Dulacca breeding & fattening country makes $7.8m
Yuleba’s Wathen family will expand their current operations after securing additional breeding and fattening country at Dulacca, on Queensland’s Western Downs.
They paid $7.8 million ($5331/ha) bare for the 1463ha Katandra, situated in an area renowned for quality soil types and production, and on the doorstep of several feedlots, livestock selling centres and grain handling facilities.
Owned by the Gilmour family since 1964, Katandra features well established pastures with shade line corridors for 350 cows and calves.
Gordon and Judy Gilmour operated a small Poll Hereford stud, but more recently the property has been leased and running Angus and Wagyu cattle.
When Katandra was listed for sale last month, the Gilmours reported the country was looking magnificent after recent rain.
The brigalow, belah melonhole country has box flats along the Moraby Creek, and is boasting excellent stands of buffel, bambatsi, sabi and Queensland blue grass, with herbages in season.
It is watered by a solar equipped bore, six dams and semi-permanent waterholes along the creek.
Owen Brockhurst from Nutrien Harcourts GDL handled the sale.
A local expands with NSW western division country
A local producer from the western division of New South Wales has secured Lake Stewart Station for expansion.
Simon McIntyre from Nutrien Harcourts was unable to disclose the name of the buyer or the price paid, however when the property was listed for sale in March it was anticipated to make in excess of $5 million.
The 67,955ha Lake Stewart Station, 80km west of Tibooburra and 390km north of Broken Hill, is suitable for both cattle and sheep.
It has been lightly stocked with 1500 ewes and 200 head of cattle but is capable of running 10,000 dry sheep equivalents plus 200 breeding cows and followers.
Lake Stewart was the last of Kelvin Westbrook’s station holdings. Over the years, he has sold three adjoining western division pastoral leases and will now relocate and focus on developing his lamb and irrigation property in South Australia’s Riverland.
The country features open plains, rolling sandhills and productive valleys with alluvial flats.
A significant pipeline watering system from two bores services the station, supported by 13 dams.
Oakey’s Mountain Glen secured for backgrounding
A good-sized parcel of grazing and irrigation land within a short commute to Toowoomba in southern Queensland has made $4.5 million.
John Hurley, who owns a Wagyu live export quarantine facility, purchased the 272ha Mountain Glen for backgrounding cattle.
Located 10 minutes from Oakey and 20 minutes west of Toowoomba, the property has been described as an ideal cattle depot due to its sought-after road train access and its ability to turn off an estimated 500 to 600 head a year.
For the past four years it has been held by Albury-Wodonga based Newman Pastoral Co which has purchased country elsewhere.
The renowned soft self-mulching creek flats on Mountain Glen gently rise to elevated and shaded basalt ridge country growing improved pastures, buffel and panic grass.

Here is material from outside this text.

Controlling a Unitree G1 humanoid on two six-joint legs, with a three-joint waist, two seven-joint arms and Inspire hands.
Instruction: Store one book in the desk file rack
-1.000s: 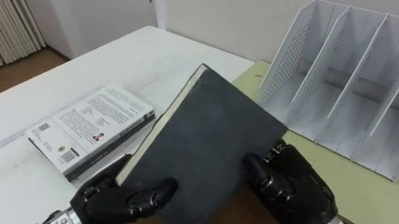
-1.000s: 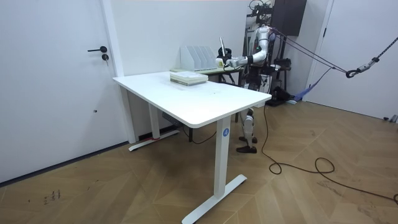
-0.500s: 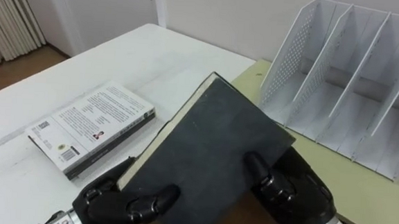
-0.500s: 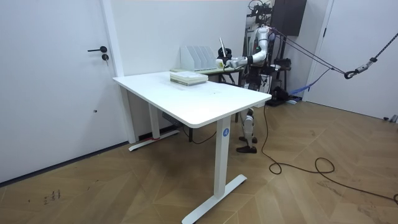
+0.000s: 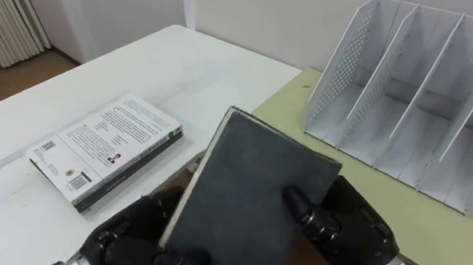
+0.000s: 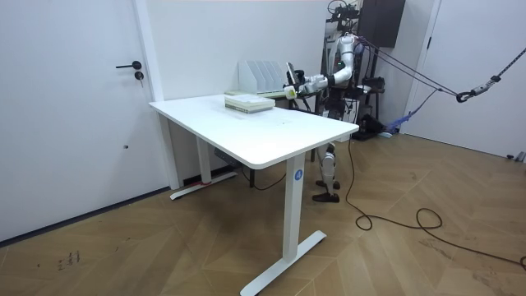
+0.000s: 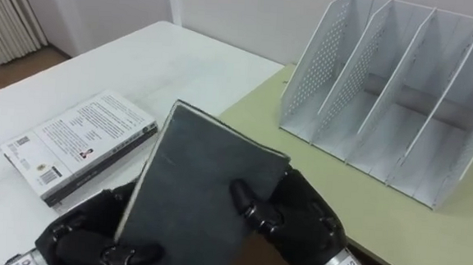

There is around 160ha of cultivation ideal for any grain, fodder, hay or lucerne growing venture.
Mountain Glen is watered by two equipped bores and three irrigation licences and most of the internal fencing has been renewed in the last two months.
The hill on Mountain Glen has been tested and around four million tonnes of blue metal is available for quarrying, but has not yet been licenced for commercial use.
Michael Tomlinson and John Massey from Webster Cavanagh Rural handled the sale, which included 160ha of oats.